[SERVER-8891] Simple client fail with segmentation fault in mongoclient library Created: 07/Mar/13  Updated: 11/Jul/16  Resolved: 25/Jul/13

Status: Closed
Project: Core Server
Component/s: Internal Client
Affects Version/s: 2.2.2, 2.2.3
Fix Version/s: 2.4.6, 2.5.2

Type: Bug Priority: Critical - P2
Reporter: Stanislav Ievlev Assignee: Tad Marshall
Resolution: Done Votes: 0
Labels: None
Remaining Estimate: Not Specified
Time Spent: Not Specified
Original Estimate: Not Specified
Environment:

Linux


Issue Links:
Related
related to SERVER-10372 ReplicaSetMonitor creates a thread th... Closed
Backwards Compatibility: Fully Compatible
Operating System: ALL
Participants:

 Description   

Example code below fails with segmentation fault at exit:

#include <mongo/client/dbclient.h>
 
using namespace mongo;
 
int main() {
   std::vector<HostAndPort> hosts;
   hosts.push_back(HostAndPort("localhost"));
 
   DBClientReplicaSet connection("c2", hosts);
   connection.connect();
}



 Comments   
Comment by Gerry F [ 22/Aug/13 ]

The official 2.4.6 release has fixed this bug.

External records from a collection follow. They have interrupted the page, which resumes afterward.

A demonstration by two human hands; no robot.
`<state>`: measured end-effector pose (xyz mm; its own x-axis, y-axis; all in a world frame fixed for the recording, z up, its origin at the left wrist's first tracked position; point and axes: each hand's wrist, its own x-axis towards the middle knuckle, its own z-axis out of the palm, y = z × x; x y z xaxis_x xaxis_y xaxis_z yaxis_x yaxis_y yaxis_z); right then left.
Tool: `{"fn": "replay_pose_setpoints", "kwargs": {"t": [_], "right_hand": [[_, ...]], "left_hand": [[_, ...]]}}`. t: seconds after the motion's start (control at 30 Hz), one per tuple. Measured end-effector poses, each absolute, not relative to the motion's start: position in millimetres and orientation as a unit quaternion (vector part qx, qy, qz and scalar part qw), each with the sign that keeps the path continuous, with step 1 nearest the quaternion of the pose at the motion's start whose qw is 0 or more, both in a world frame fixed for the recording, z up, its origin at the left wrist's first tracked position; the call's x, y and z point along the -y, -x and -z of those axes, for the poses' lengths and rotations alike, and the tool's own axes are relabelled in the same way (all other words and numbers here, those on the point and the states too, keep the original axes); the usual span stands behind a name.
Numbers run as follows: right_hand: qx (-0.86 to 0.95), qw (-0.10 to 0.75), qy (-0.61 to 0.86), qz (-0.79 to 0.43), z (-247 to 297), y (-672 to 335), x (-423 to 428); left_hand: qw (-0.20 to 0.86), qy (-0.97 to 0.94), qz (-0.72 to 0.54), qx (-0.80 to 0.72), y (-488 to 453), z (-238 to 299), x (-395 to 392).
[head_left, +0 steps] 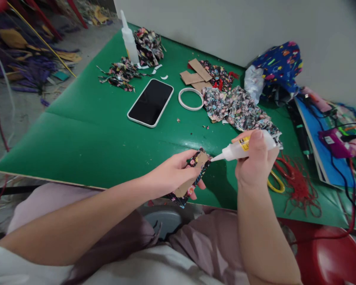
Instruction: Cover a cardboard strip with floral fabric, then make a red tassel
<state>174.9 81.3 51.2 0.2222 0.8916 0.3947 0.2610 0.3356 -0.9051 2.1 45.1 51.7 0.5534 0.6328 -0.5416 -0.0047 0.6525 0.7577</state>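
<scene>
My left hand [176, 172] grips a small strip of brown cardboard [184, 187] edged with dark floral fabric [192, 160], held tilted over the table's front edge. In my right hand [256, 158] is a white glue bottle [237, 148] with a yellow label, lying nearly level. Its thin nozzle points left, and the tip is at the upper right edge of the fabric-covered strip. Whether glue is coming out is too small to tell. Part of the strip is hidden behind my left fingers.
On the green table [86, 142] are a phone [151, 103], a tape roll [180, 101], cardboard strips [200, 70], floral fabric [240, 107] and a second glue bottle [130, 45]. Scissors [275, 182] and red threads [302, 184] lie right, near a blue folder [323, 138]. A red stool [335, 253] stands below.
</scene>
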Motion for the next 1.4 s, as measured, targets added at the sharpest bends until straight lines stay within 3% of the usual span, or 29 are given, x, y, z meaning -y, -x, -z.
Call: {"fn": "replay_pose_setpoints", "kwargs": {"t": [1.4], "right_hand": [[0.536,0.616,0.517,-0.257,-54,-170,-80]], "left_hand": [[0.810,-0.365,-0.177,-0.424,-6,-45,-42]]}}
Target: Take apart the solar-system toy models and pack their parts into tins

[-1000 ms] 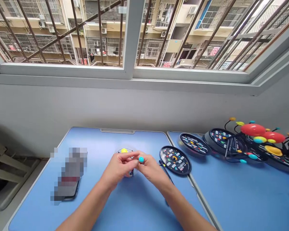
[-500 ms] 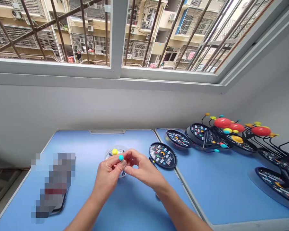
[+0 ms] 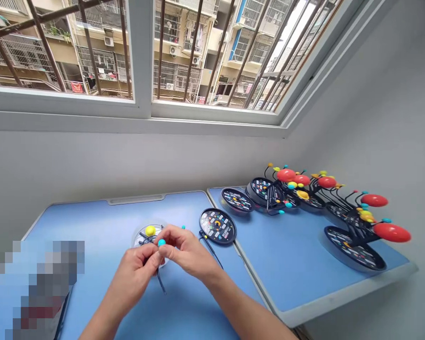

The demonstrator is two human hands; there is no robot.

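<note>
Close fingertip hold: the left hand (image 3: pixel 132 271) pinches a turquoise ball (image 3: pixel 161 242) on a thin black wire (image 3: pixel 159 280) above a clear round base (image 3: pixel 139 242) bearing a yellow ball (image 3: pixel 150 230), while the curled fingers of the right hand (image 3: pixel 187 250), just beside it, hide what they grip.

blurred: pixelated object (image 3: pixel 44 288), cut off by lower left edges | hidden: clear round base (image 3: pixel 139 240), partly behind left hand (image 3: pixel 134 274) | too small: labels (image 3: pixel 217 225) on black disc
</note>
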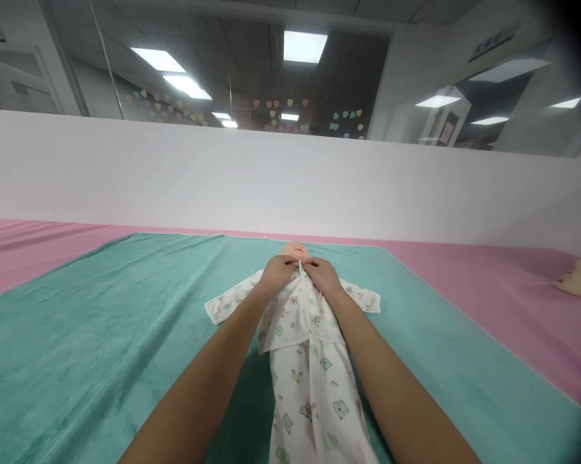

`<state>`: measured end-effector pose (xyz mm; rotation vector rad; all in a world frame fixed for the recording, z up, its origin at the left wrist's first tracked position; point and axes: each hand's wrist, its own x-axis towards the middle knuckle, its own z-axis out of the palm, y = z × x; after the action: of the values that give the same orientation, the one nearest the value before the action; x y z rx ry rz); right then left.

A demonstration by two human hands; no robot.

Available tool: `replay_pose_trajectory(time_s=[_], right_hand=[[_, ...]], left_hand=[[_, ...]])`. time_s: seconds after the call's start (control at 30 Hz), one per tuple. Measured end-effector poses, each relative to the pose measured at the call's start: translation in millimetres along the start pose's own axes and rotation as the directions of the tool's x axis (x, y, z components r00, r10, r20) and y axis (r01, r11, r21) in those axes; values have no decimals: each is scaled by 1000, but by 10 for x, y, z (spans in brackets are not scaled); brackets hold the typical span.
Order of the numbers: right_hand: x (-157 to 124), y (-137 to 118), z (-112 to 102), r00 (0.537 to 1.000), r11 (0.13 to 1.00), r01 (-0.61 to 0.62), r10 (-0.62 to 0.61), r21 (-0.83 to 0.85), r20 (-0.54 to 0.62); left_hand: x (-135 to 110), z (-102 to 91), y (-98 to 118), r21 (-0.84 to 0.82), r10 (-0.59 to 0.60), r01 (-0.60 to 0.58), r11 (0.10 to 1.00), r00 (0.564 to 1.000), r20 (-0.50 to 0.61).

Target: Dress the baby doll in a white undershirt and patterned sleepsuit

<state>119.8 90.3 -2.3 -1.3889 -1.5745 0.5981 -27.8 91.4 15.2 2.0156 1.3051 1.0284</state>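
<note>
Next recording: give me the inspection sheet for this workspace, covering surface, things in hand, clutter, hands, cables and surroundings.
Surface: teal towel spread over a pink sheet.
Things in hand: baby doll lying face up on the towel, dressed in a white printed top and matching trousers; a white tie at the neckline.
Clutter: a pale object at the right edge of the pink sheet, too cut off to identify.
Hands: left hand and right hand both pinch the top's neckline at the tie.
Cables: nothing seen.
Surroundings: white partition wall, glass above it with heart stickers, ceiling lights.
</note>
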Motion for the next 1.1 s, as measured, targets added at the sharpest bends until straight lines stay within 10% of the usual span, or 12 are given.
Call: replay_pose_trajectory(time_s=[1.1], right_hand=[[55,107,43,1000,998,-30,31,58,0]], left_hand=[[26,89,-22,-91,-130,121,988,987,-98]])
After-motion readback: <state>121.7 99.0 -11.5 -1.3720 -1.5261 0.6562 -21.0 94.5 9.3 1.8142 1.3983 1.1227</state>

Comment by Gerry F [ 29/Jul/13 ]

The above fix appears to solve this specific crash in my testing.

SERVER-8707 and SERVER-10372 describe similar crashes, both related to ReplicaSetMonitorWatcher.

Comment by auto [ 29/Jul/13 ]

Author:

{u'username': u'tadmarshall', u'name': u'Tad Marshall', u'email': u'tad@10gen.com'}

Message: SERVER-8891 Destroy static objects in a safer order

Change the order of some static objects and group them near the
start of the source file, along with a comment explaining what is
going on. The crashes we've seen have been due to destructors for
ReplicaSetMonitors (triggered by the destruction of _sets) trying
to use the _seedServers map, which had been destroyed already. By
changing the order of the object definitions, we destroy _sets
before destroying _seedServers, preventing the crash.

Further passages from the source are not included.